When doing exercises that will pump your back muscles, it is important to remember the following.

  1. For maximum load, you need to perform the exercises smoothly: without jerking or sharp jerks. This creates a static load that the muscles are not used to colliding with, and contributes to their strengthening and increase in volume.
  2. Your latissimus dorsi will get shorter after each workout. To avoid this, stretch your back muscles after exercise.
  3. Pay attention to which muscles are receiving the most stress. When doing back exercises, there is a high risk of shifting the load on the muscles of the arms, which will reduce the effectiveness of the workout.

Varieties of pull-ups

1. Pull-ups behind the head with a wide grip

Wide grip pull-ups could be the easiest exercise in this set. Therefore, the task becomes somewhat more complicated.

Wide grip pull-ups are, in principle, suitable for both beginners and trained athletes. They can serve as a good warm-up for more difficult exercises and are a basic element of any horizontal bar exercise aimed at increasing the muscles of the back.

The technique is slightly different from the standard wide grip pull-ups. You don't need to cross your legs here, your back should be straight, and you pull yourself up so that your shoulders practically touch the crossbar.

2. Pull-ups with weights

Weighted pull-ups are a slightly harder version of the basic exercise. Weights should be selected based on your personal experience and capabilities.

The number of repetitions will also depend on the level of fitness and well-being.

3. Pull-ups with a change of grip

The grip can be changed with both hands at once or in turn.

Performing a change of grip with both hands simultaneously occurs with a jerk. You kind of push your body up over the bar, change the grip and go down again. Explosive strength, dexterity, the ability to absorb their own movement are trained.

One-hand grip changes can be performed with minimal jerking. The essence of this option boils down to the fact that, holding at the top point, change the grip of one of the hands. Gradually, your muscles will get used to this type of load, and you will be able to perform these pull-ups more smoothly.

At the moment of changing the grip with one hand, the trapezius and broadest muscles of the back receive a static load, which allows them to be worked out as efficiently as possible in a short period of time.

Do about 10 repetitions and move on to the next exercise.

4. Pulling up the archer

In one of the articles, Lifehacker has already introduced readers to the archer's push-ups, now we will talk about pull-ups.

Your task is to complete the maximum total number of repetitions, while alternating pull-ups to one hand with pull-ups to the other. It won't be easy at first, but you will get used to it over time.

5. Negative pull-ups

The same static load, which was discussed in the first paragraph of the execution technique. After you have pulled yourself up to the bar and fixed your body in this position, begin to smoothly lower down on one hand.
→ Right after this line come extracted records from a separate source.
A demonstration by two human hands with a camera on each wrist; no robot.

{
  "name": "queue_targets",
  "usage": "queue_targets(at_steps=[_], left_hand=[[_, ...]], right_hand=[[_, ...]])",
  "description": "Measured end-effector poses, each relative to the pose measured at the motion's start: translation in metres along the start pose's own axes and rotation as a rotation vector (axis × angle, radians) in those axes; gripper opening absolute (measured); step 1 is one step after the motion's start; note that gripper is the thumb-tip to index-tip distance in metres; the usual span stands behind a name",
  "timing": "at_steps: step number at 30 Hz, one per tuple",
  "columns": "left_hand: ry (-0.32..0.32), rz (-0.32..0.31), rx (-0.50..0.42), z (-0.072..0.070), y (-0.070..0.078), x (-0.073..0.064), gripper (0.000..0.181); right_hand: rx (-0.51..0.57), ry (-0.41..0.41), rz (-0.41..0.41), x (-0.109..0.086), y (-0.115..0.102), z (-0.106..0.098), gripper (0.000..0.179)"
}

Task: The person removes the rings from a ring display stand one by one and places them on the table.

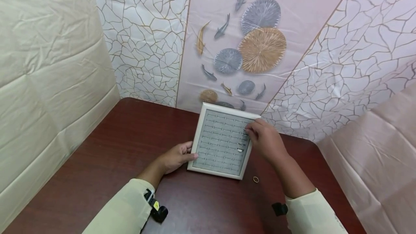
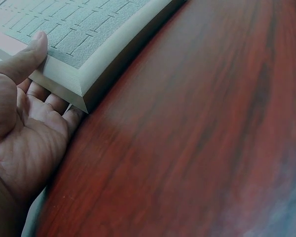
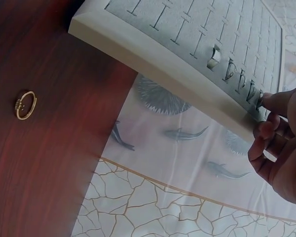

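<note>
White-framed grey slotted tray (image 1: 222,142) gripped by left hand (image 1: 177,158); silver ring (image 3: 259,102) pinched by right hand (image 1: 268,140): best eased gently, tray steady.

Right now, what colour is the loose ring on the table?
Gold-coloured; the loose ring shows best in the right wrist view.

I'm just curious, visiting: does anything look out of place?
Yes: a gold ring lies loose on the table, while silvery rings sit in the display tray. Nothing looks spilled.
</note>
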State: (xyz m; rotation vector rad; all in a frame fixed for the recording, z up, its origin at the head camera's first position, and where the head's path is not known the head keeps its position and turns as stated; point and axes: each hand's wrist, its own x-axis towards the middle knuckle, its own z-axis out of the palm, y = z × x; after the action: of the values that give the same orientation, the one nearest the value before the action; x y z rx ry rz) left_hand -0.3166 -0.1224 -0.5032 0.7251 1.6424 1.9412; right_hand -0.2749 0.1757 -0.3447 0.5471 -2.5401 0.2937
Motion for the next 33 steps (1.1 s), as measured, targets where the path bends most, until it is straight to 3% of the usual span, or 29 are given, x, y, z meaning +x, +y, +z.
queue_targets(at_steps=[17,33], left_hand=[[-0.008,0.008,-0.001,0.001,-0.001,0.001,0.055],[-0.010,0.015,0.004,0.001,-0.002,0.001,0.057]], right_hand=[[-0.024,-0.151,0.071,0.005,-0.004,-0.003,0.010],[0.020,-0.142,0.036,-0.009,0.006,-0.016,0.012]])
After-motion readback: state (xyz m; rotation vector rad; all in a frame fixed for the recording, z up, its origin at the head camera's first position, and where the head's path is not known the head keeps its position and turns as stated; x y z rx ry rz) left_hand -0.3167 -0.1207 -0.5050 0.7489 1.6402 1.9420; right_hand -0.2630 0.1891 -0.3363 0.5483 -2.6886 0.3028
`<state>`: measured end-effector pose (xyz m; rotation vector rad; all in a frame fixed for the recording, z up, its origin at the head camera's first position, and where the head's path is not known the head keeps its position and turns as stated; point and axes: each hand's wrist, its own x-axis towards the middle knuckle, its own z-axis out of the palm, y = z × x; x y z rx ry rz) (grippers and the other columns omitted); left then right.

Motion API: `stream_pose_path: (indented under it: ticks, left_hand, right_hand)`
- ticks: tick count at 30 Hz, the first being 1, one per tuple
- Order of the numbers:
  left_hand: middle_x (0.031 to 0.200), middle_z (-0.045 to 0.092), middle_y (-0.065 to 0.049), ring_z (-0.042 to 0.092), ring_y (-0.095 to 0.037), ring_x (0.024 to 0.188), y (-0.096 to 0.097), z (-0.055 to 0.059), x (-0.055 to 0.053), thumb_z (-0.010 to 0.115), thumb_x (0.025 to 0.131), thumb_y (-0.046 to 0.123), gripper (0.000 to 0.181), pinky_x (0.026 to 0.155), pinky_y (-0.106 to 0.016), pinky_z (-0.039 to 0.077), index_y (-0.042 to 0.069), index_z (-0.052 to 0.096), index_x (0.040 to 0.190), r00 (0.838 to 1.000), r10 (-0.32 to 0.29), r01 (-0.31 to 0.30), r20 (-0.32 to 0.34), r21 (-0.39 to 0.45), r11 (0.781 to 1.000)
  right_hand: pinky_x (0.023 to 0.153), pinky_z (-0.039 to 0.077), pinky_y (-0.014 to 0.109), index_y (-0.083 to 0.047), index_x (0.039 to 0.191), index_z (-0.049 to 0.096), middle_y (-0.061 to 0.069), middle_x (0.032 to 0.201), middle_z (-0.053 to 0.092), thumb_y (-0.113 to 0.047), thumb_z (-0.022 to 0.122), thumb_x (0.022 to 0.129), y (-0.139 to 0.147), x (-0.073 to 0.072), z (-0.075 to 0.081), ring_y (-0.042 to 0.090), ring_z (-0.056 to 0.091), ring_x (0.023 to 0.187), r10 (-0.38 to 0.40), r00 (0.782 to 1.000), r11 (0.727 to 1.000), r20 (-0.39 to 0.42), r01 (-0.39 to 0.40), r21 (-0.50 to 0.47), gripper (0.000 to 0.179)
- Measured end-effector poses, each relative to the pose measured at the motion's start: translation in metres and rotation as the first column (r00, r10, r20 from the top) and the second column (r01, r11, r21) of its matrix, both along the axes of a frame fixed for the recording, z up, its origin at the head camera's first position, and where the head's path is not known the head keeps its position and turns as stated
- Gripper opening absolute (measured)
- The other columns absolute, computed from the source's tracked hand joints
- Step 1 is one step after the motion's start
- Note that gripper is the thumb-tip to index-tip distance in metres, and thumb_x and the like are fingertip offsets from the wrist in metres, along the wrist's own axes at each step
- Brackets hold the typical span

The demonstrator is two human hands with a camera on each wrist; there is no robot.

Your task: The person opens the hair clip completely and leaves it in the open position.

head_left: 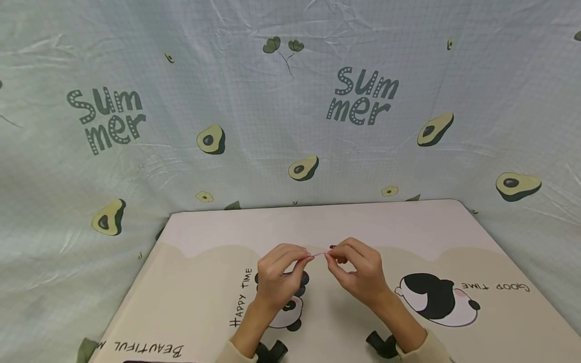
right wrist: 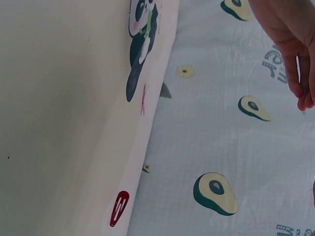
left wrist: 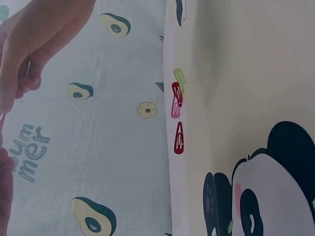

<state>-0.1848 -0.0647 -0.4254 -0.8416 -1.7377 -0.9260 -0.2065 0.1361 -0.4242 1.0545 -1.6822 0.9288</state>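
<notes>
Both hands are raised over the middle of the table and meet at a slim pink hair clip [head_left: 320, 253], seen nearly edge-on. The left hand [head_left: 280, 275] pinches one end between thumb and fingertips. At the other end, the thumb and fingers of the right hand [head_left: 358, 269] grip it. In the left wrist view the pink hair clip [left wrist: 2, 120] shows only at the image edge, between the right hand [left wrist: 42, 42] and the fingertips of the left hand [left wrist: 5, 187].
On the printed tabletop [head_left: 204, 297], near its far edge, lie a green clip [left wrist: 179, 77], a pink clip [left wrist: 175, 108] and two red clips [left wrist: 179, 139]. A thin pink thing [right wrist: 143, 101] lies farther left. Behind hangs an avocado-print curtain [head_left: 254, 101].
</notes>
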Motion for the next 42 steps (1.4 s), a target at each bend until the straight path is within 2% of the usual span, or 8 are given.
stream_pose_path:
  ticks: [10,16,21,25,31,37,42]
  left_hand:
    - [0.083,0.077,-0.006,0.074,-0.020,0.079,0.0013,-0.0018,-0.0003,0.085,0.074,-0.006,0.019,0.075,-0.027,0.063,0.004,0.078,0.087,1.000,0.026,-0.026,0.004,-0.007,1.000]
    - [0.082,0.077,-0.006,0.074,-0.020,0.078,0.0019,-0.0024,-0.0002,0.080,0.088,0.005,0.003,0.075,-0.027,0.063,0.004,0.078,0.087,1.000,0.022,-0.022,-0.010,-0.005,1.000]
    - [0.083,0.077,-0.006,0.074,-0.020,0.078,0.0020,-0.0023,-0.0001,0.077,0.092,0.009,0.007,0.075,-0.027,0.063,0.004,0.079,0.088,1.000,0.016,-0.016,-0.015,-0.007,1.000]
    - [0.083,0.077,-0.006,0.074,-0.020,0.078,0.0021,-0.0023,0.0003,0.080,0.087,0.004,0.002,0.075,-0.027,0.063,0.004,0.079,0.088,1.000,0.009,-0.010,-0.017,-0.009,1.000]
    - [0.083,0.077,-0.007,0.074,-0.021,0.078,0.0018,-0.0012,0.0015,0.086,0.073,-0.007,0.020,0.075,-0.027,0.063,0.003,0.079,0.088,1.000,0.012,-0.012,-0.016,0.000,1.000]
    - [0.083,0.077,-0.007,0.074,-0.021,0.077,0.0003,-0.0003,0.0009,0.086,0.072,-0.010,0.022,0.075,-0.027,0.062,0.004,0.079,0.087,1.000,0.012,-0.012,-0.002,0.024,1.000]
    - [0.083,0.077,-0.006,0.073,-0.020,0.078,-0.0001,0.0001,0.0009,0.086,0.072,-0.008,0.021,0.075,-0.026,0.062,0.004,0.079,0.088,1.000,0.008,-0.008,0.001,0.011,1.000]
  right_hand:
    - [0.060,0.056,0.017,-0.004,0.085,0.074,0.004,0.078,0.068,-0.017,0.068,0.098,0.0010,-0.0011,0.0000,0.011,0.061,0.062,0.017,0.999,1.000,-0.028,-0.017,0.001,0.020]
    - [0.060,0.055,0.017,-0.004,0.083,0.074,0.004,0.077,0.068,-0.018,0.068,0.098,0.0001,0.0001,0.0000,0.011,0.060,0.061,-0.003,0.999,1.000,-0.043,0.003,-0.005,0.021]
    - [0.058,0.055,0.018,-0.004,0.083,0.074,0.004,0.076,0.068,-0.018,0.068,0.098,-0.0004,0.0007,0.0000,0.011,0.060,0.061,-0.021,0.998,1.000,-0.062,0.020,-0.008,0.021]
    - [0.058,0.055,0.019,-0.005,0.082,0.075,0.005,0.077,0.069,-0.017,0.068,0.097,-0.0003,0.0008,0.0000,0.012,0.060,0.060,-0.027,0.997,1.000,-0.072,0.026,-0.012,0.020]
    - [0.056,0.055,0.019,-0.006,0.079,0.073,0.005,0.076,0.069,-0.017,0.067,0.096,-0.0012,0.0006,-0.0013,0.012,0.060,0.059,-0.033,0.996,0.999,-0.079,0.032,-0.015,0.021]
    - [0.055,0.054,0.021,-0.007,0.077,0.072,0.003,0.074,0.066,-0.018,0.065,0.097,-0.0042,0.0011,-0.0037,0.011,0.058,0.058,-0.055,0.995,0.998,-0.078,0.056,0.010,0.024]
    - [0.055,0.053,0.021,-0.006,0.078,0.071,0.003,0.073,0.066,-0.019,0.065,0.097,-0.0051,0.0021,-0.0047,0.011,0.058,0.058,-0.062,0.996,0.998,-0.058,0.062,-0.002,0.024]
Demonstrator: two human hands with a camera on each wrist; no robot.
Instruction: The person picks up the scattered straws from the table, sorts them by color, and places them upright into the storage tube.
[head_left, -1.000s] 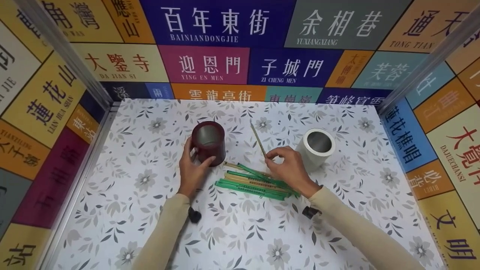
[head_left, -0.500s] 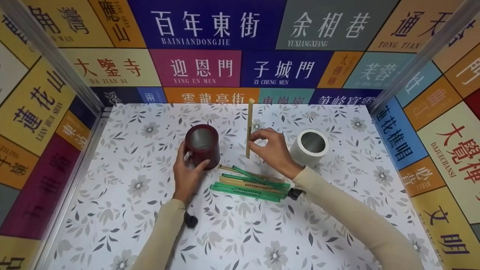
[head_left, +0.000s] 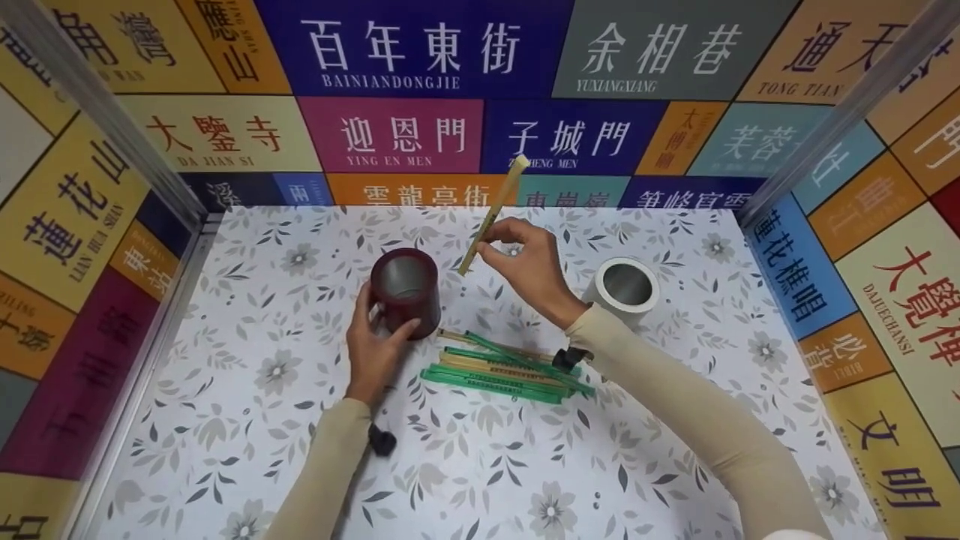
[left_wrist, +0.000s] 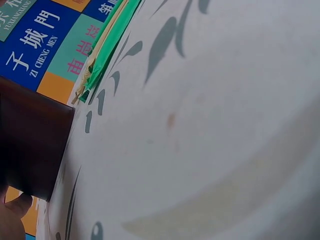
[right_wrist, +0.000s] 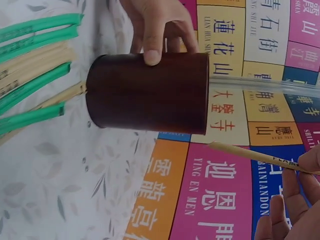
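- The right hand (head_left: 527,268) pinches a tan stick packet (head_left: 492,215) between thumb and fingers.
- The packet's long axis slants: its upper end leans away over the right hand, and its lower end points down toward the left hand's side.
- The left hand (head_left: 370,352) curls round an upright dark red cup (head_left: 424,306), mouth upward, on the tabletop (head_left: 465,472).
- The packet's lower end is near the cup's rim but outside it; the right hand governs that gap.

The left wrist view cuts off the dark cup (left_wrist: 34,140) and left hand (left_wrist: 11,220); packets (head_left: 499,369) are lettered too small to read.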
Burning back muscles are guaranteed to you. It also serves as a great preparation for one-arm chin-ups.

6. Inverted pull-ups

An exercise that will provide an impressive load on your core muscles as well. In addition, it works great for the latissimus dorsi.

Be sure to keep your legs straight, if it does not come out, you can use someone's help. Even if someone will support your legs, you will still receive a high-quality load and gradually master a new type of pull-up.

If keeping your legs straight doesn't come out, you can bend them like the guy in this video:

7. Australian pull-ups

They are recommended for beginners and those who want to get the most out of their workout. Positioning your body while doing Australian pull-ups will help you to load your back muscles and do as many reps as possible.

If you pay enough attention to these exercises, do them correctly and give your muscles proper rest in time, a wide and powerful back will soon become your pride.